» **Aim of the task**:
Please return the lines below verbatim, beginning at the one that has "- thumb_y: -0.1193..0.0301" and stopping after the one that has "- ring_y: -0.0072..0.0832", and add no other lines.

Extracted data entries
===
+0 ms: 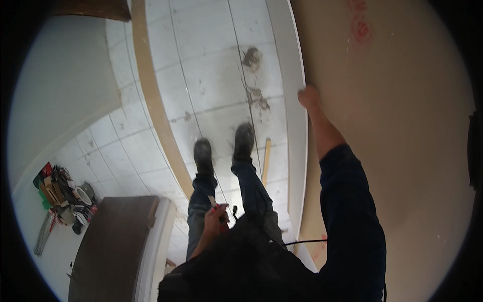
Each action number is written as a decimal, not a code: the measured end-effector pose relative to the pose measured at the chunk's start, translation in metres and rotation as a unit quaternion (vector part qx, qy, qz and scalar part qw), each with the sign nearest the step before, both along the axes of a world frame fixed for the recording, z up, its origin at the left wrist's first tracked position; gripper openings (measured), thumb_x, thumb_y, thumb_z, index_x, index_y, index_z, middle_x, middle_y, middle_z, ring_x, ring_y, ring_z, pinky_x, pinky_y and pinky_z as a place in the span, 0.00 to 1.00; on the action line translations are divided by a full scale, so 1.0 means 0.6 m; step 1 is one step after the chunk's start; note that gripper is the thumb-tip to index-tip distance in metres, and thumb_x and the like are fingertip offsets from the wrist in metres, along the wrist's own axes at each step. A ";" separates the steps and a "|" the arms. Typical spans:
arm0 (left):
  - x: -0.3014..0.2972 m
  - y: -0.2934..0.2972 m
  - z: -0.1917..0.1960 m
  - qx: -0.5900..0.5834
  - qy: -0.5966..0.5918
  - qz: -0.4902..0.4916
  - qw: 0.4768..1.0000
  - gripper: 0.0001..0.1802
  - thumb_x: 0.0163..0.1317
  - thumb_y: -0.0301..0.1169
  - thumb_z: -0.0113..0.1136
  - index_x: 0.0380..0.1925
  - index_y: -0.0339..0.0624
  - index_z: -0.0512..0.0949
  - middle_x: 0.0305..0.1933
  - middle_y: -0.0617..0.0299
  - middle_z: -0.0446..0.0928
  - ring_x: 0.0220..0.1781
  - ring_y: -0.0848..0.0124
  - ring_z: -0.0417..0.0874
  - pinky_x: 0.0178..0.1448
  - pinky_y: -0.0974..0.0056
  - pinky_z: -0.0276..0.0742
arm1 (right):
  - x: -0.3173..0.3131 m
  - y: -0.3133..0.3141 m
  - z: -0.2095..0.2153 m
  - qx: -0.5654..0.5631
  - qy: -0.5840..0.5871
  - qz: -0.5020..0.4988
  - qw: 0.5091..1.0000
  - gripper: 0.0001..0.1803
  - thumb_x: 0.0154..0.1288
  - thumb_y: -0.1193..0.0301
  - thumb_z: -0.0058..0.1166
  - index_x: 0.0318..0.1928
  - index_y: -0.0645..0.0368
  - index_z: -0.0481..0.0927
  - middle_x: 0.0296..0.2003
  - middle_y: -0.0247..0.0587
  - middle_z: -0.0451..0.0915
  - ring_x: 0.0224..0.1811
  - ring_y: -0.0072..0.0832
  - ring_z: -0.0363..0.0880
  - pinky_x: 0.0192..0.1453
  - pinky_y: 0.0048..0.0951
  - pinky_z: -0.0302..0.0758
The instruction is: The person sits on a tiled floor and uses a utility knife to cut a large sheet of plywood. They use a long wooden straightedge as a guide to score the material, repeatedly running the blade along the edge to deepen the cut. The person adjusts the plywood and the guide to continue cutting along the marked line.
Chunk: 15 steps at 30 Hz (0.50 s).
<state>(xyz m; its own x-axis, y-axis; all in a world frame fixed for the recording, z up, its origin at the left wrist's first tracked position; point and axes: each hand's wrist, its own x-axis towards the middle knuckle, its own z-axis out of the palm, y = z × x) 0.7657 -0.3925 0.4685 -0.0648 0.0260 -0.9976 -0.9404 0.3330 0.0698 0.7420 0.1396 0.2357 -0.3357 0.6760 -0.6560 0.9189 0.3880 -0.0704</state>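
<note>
My left hand (pixel 212 222) is in front of my thigh, its fingers closed around a small red tool (pixel 223 227) with a pale tip. Its exact kind is hidden by the fingers. With my arm stretched out, my right hand (pixel 309 95) is closed at the edge of a large tan plasterboard sheet (pixel 382 141) on the right. The sheet's white edge (pixel 297 75) runs alongside that hand, and the fingertips cannot be made out.
Below is a dusty white tiled floor (pixel 211 75) with dark stains. A long tan strip (pixel 156 100) and a short yellow stick (pixel 266 158) lie near my boots (pixel 203 153). At left are a heap of tools and boxes (pixel 63 194) and a dark brown door (pixel 113 241).
</note>
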 end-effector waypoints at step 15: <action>-0.015 0.020 0.019 -0.004 -0.026 0.047 0.999 0.16 0.71 0.33 0.55 0.52 0.34 0.77 0.24 0.63 0.76 0.25 0.74 0.78 0.33 0.67 0.76 | 0.016 -0.172 0.122 0.276 0.244 0.042 0.929 0.33 0.60 0.77 0.54 0.68 0.57 0.67 0.70 0.54 0.64 0.73 0.50 0.60 0.75 0.50 0.60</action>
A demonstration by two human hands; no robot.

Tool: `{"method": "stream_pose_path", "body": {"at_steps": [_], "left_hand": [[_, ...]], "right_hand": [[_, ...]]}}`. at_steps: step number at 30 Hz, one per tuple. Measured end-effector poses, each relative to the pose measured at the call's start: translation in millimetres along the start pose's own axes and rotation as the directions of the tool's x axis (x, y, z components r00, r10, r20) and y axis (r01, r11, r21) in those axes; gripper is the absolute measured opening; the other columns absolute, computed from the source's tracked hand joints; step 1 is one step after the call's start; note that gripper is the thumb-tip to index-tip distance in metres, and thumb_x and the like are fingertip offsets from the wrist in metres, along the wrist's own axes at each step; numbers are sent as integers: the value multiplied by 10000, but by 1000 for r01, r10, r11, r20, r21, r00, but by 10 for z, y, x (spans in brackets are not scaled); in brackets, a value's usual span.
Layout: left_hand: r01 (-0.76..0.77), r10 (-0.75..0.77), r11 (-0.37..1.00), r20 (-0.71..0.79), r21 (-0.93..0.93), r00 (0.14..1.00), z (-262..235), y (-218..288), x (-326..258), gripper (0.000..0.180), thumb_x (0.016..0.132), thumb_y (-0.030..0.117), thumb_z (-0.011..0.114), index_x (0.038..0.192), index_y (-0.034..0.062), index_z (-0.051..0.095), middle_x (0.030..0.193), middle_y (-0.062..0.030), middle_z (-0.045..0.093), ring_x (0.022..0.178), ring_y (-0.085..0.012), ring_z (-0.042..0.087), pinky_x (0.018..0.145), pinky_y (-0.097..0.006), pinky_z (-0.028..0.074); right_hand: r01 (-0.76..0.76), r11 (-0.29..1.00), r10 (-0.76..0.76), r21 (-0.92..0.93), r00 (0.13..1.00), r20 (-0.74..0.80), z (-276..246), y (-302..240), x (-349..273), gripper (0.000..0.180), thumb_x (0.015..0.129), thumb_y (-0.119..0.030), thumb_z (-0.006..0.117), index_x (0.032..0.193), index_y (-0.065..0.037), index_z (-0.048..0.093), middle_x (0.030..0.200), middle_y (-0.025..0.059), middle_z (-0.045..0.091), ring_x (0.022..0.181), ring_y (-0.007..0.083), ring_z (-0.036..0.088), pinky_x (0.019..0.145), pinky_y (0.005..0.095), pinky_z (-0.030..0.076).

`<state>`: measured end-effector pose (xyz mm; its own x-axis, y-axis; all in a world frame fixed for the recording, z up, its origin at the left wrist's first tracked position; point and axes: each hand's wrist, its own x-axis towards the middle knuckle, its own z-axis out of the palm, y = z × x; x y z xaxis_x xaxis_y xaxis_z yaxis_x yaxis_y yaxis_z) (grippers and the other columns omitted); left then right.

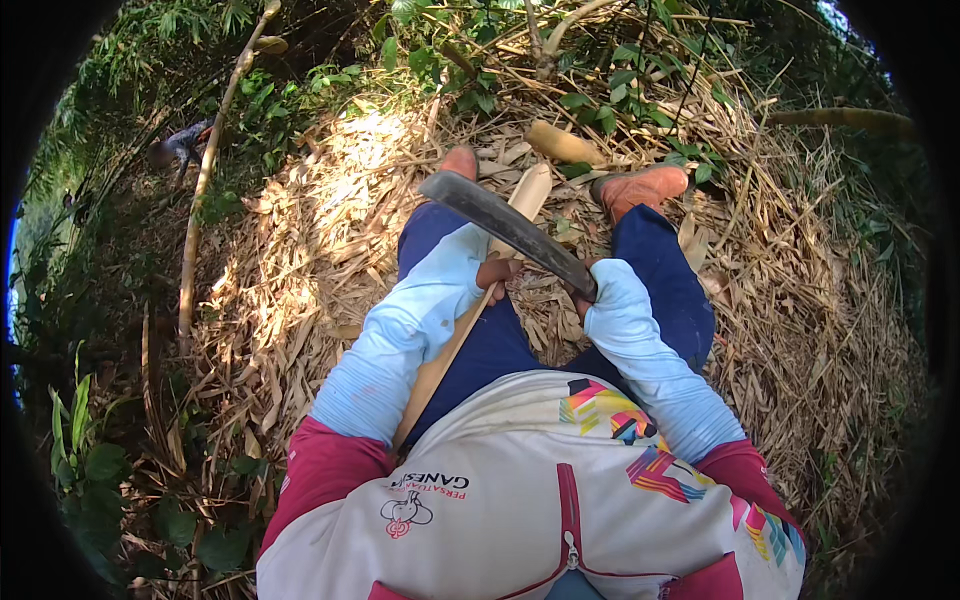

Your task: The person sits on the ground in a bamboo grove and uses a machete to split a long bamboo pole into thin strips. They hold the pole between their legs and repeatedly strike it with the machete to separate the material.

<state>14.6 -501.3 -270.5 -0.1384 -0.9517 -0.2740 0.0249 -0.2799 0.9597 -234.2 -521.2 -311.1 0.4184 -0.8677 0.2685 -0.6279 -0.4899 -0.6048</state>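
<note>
- Head view, far left: another person [180,143] bends among green bushes, well apart, beside a long leaning bamboo pole [205,175].
- Left hand [496,272] has its fingers wrapped closed around a pale split bamboo strip [528,195]; the strip runs from near the waist up between the legs toward the boots.
- Left forearm, in a light blue sleeve, reaches forward and inward.
- Curved dark machete [505,228] crosses just above the strip, blade tip pointing up-left.
- Right hand [586,290] has its fingers closed on the machete's handle, mostly hidden by the sleeve.
- Brown boot [642,187] rests on dry bamboo litter [300,260].
</note>
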Motion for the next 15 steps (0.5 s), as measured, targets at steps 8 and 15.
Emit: {"method": "stream_pose_path", "body": {"at_steps": [8, 15], "left_hand": [[107, -80, 951, -103, 290, 991, 232, 207, -85, 349, 756, 182, 769, 1009, -24, 643, 670, -52, 587, 533, -133, 550, 511, -272, 462], [74, -63, 948, -46, 310, 997, 195, 188, -79, 378, 797, 241, 777, 1043, -1, 624, 739, -54, 606, 611, -128, 571, 567, -269, 481]], "right_hand": [[51, 989, -21, -141, 978, 209, -160, -294, 391, 194, 627, -107, 739, 808, -106, 667, 711, 136, 618, 739, 357, 639, 651, 460, 483], [141, 985, -115, -103, 969, 220, -34, -215, 438, 143, 617, -123, 731, 719, -90, 637, 671, 139, 613, 694, 359, 641, 625, 469, 485]]}}
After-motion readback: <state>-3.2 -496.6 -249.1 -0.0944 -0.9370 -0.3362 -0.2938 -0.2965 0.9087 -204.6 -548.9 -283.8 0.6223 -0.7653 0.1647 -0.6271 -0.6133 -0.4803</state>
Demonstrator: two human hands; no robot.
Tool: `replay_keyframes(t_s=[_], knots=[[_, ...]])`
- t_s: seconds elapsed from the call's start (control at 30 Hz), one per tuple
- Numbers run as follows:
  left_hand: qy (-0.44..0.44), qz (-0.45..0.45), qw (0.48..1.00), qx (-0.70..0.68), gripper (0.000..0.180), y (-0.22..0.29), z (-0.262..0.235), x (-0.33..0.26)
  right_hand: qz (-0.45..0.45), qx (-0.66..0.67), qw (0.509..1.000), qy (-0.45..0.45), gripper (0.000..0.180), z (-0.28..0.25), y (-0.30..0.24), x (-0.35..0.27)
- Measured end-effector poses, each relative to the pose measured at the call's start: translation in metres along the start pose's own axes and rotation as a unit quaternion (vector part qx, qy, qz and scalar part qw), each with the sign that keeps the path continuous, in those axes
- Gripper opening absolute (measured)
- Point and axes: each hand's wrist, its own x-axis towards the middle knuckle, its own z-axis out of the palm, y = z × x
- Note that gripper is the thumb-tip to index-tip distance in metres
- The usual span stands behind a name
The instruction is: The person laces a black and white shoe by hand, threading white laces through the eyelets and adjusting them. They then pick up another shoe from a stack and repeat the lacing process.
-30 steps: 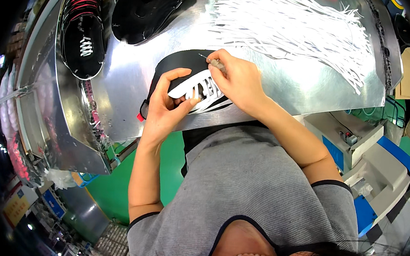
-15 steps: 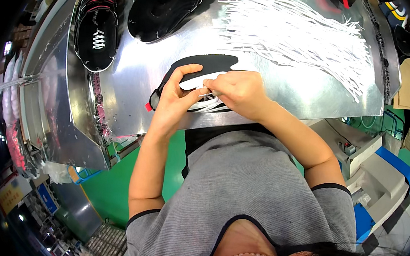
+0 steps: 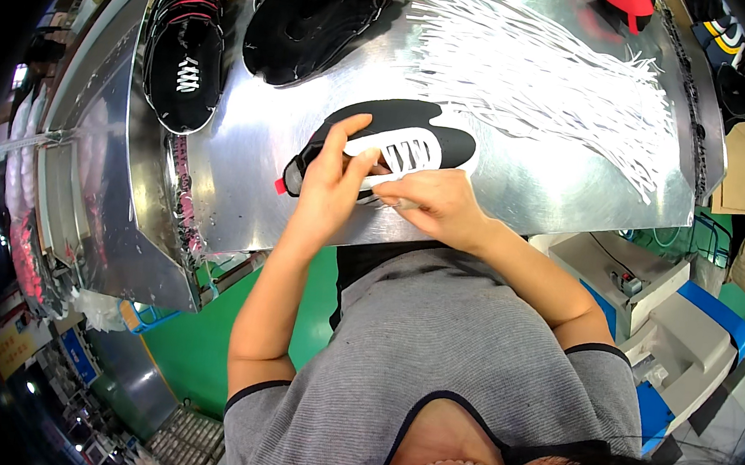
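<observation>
Mid-lacing, I reckon: left hand (image 3: 328,184) clamps the black shoe upper (image 3: 398,137) on the steel table (image 3: 246,159), right hand (image 3: 432,204) pinches a white lace (image 3: 390,201) just below it. Next eyelet needs threading.

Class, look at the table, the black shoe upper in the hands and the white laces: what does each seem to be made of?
Table: sheet metal, likely steel or aluminium; it is silvery and throws blurred reflections.
Shoe upper: probably matte fabric or synthetic, with no shine.
Laces: seemingly woven cord; thin, limp, white strands.
</observation>
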Motion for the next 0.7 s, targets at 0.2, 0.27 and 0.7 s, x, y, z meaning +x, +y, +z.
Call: replay_keyframes(t_s=[0.2,0.27,0.7], knots=[[0.029,0.092,0.987,0.125,0.044,0.002,-0.005,-0.044,0.258,0.160,0.953,0.008,0.016,-0.030,-0.013,-0.020],[0.039,0.079,0.984,0.155,0.040,-0.009,-0.001,-0.049,0.311,0.147,0.938,-0.037,0.018,-0.029,-0.026,-0.016],[0.070,0.215,0.953,0.201,0.025,-0.015,0.002,-0.037,0.311,0.246,0.916,0.061,0.019,0.016,-0.028,0.005]])
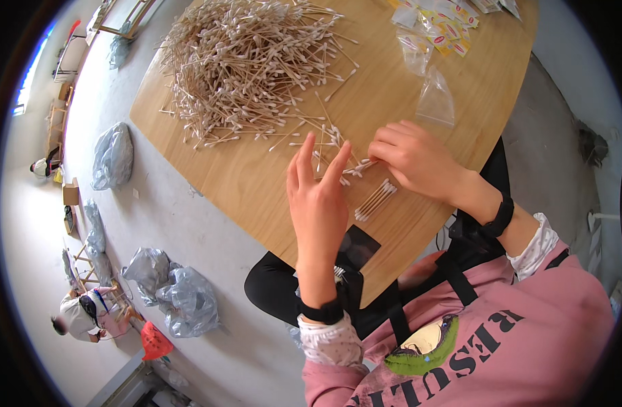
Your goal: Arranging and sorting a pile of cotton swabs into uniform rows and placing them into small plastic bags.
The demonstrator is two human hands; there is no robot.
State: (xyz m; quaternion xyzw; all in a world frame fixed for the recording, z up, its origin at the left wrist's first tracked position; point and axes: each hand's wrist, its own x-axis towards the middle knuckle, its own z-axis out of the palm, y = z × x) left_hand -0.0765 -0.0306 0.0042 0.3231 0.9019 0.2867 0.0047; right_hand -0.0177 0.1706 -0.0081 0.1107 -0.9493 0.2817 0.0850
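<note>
A big heap of cotton swabs with wooden sticks and white tips covers the far left of the wooden table. My left hand is at the near side of the heap, thumb and fingers spread apart, with a few loose swabs lying around its fingertips. To its right, my right hand has its fingers curled and pinched together at the end of a cotton swab. Just below the right fingers, a neat row of swabs lies side by side on the tabletop. The right fingertips are partly hidden.
Clear plastic bags and small yellow-and-white packets lie at the table's far right. A dark flat square sits by the near edge. On the floor to the left are stuffed plastic bags; another person sits beyond them.
</note>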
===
» **Result for this task**:
  - thumb_y: -0.1193..0.0301
  - thumb_z: -0.0058..0.1166
  - index_x: 0.0318..0.1928
  - index_y: -0.0645..0.0368
  - index_z: -0.0481..0.0927
  - middle_x: 0.0296..0.2003
  - middle_y: -0.0247..0.0587
  - middle_z: -0.0451..0.0915
  - ring_x: 0.0224..0.1811
  - ring_y: -0.0072..0.0832

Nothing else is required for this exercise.